For those who take Benjamin Franklin’s admonition very, very seriously, there is now GPS. Network managers for financial institutions recognize that GPS provides the fastest, best, and cheapest source for exact time determination.

In a white paper, “The Importance of Network Time Synchronization,” Paul Skoog of TrueTime, Inc highlights precise timing’s critical role in transaction processing (see ). Financial institutions from mortgage brokers to stock markets use millions of servers and workstations of all types and functions, networked together and executing a blinding rush of transactions, at rapid changes of value from second to second. In just one instance of everyday fluctuations, the chart above depicts the closing minutes of Intel trading on the New York Stock Exchange stock, November 14, 2001— at an average rate of six transactions/second, and up to 20 per second during intense trading.

Frequently traders, both business and individual, call their brokering institution to dispute the recorded value of a transaction. In resolving these issues, the time of transaction is critical. Even more critical is the order of the transaction among thousands or millions of others.

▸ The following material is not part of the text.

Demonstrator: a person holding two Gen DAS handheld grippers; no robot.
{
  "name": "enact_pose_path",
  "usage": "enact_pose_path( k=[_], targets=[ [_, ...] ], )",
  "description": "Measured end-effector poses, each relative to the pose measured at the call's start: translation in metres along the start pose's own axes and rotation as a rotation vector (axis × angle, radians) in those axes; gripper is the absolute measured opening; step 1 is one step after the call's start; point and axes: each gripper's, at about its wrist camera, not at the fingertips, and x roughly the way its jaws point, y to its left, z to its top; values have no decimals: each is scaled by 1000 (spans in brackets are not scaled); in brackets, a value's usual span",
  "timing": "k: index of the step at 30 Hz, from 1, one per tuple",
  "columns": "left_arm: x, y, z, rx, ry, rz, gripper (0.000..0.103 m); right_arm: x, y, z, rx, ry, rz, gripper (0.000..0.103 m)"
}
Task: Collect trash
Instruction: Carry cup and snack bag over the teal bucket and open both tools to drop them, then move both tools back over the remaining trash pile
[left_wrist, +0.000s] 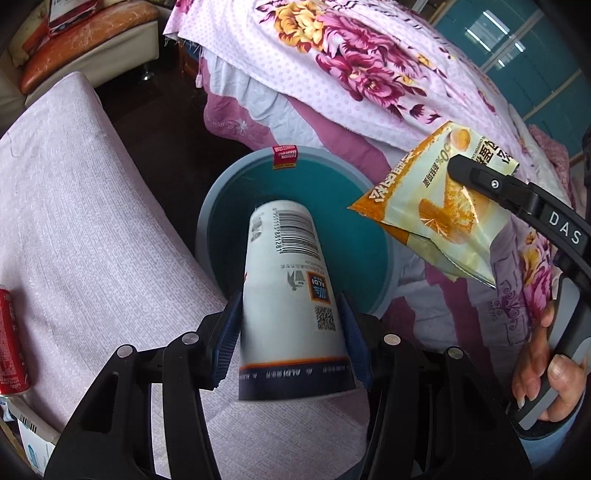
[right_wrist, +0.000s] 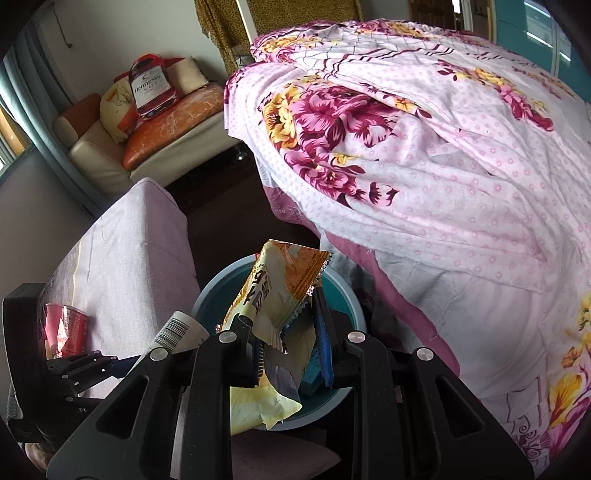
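Observation:
My left gripper (left_wrist: 291, 332) is shut on a white paper cup (left_wrist: 288, 288) with a dark band and barcode, held upside down over the teal bin (left_wrist: 332, 229) on the floor. My right gripper (right_wrist: 288, 332) is shut on a yellow-orange snack wrapper (right_wrist: 280, 295), held above the same bin (right_wrist: 343, 299). In the left wrist view the wrapper (left_wrist: 436, 214) hangs right of the bin, pinched by the right gripper's black finger (left_wrist: 480, 177). In the right wrist view the cup (right_wrist: 181, 328) shows at lower left.
A pink-covered bench (left_wrist: 92, 229) lies left of the bin, with a red can (left_wrist: 11, 343) on it. A floral quilt (left_wrist: 369, 74) drapes over the bed to the right. A sofa with cushions (right_wrist: 166, 125) stands far back.

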Motion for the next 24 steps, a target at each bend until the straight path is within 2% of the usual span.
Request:
enact_pose_path(
  k=[2, 3, 4, 13, 16, 18, 19, 21, 24],
  targets=[
    [1, -1, 1, 3, -2, 3, 68, 1, 0, 0, -1, 1, -4, 22],
    [0, 0, 0, 7, -10, 5, 77, 2, 0, 1, -2, 3, -5, 22],
    [-2, 0, 0, 9, -18, 10, 81, 2, 0, 1, -2, 4, -5, 22],
    [-12, 12, -7, -18, -45, 21, 86, 9, 6, 2, -19, 14, -26, 23],
    [-15, 17, -10, -32, -51, 12, 87, 12, 8, 1, -23, 24, -44, 34],
    [-19, 20, -12, -39, -58, 8, 87, 13, 9, 1, -21, 28, -48, 51],
    [-20, 21, -13, -42, -61, 7, 88, 13, 10, 1, -23, 29, -53, 54],
    [-23, 24, -15, -47, -68, 6, 88, 14, 11, 0, -23, 36, -58, 66],
    [-27, 28, -19, -53, -75, 4, 89, 14, 13, 0, -23, 46, -62, 73]
  ],
)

The National Association of Securities Dealers (NASD) now requires its 5,500 members in 82,000 U.S. branch offices to time-stamp all transactions within a 3-second accuracy or better.

Brokers actually have a higher requirement than that, driven by the need to place transactions in a correct sequence of execution, particularly if there are many nearly simultaneous transactions. Since computer operations happen automatically and quickly, system clock resolution must be less than the minimum transaction composition and transmission time, leading to a need for 5–20 millisecond resolution.

Computers compute. They do not keep time very well. Based on inexpensive oscillator circuits or quartz crystals, they can easily drift seconds or minutes per day. Many clocks continually drifting apart put network operations at risk.

The use of GPS as a time-reference standard by financial houses from stock exchanges to offshore banks constitutes another reason the Heritage Foundation advises designating GPS as a critical infrastructure: it underpins the aggregate financial network — and, some might argue, Western society itself.

Future Stock

Gerard Lyons, Jim Duggan, and Paraic Quinn at Ireland’s University of Galway are investigating current and possible future applications of distributed time-synchronization to enable transaction timestamping in an agent-based system. They have set up a “Stratum-1” (defined as microsecond-accurate) Network Time Protocol (NTP) server, used by other NTP servers and clients in Europe for time synchronization.

These researchers state that “tightly-coupled, vertically-integrated supply chains are giving way to more fluid ‘value constellations’ connecting suppliers, intermediaries and customers through real-time information conduits.” They predict the development of “virtual enterprises, temporary networks of companies that come together quickly to exploit fast changing opportunities. An intelligent electronic broker might create a virtual enterprise to execute a single transaction.”

In this vision of future e-commerce, timing is everything .

Manufacturers

The New York Stock Exchange, the World Bank, and other financial institutions utilize TrueTime’s (now Symmetricom) TimeVault product line of NTP servers. Datum (also part of Symmetricom) and Spectracom Corporation, among other companies, also supply NTP servers to financial houses. The University of Galway’s timeserver uses Trimble’s Acutime 2000 GPS synchronization kit.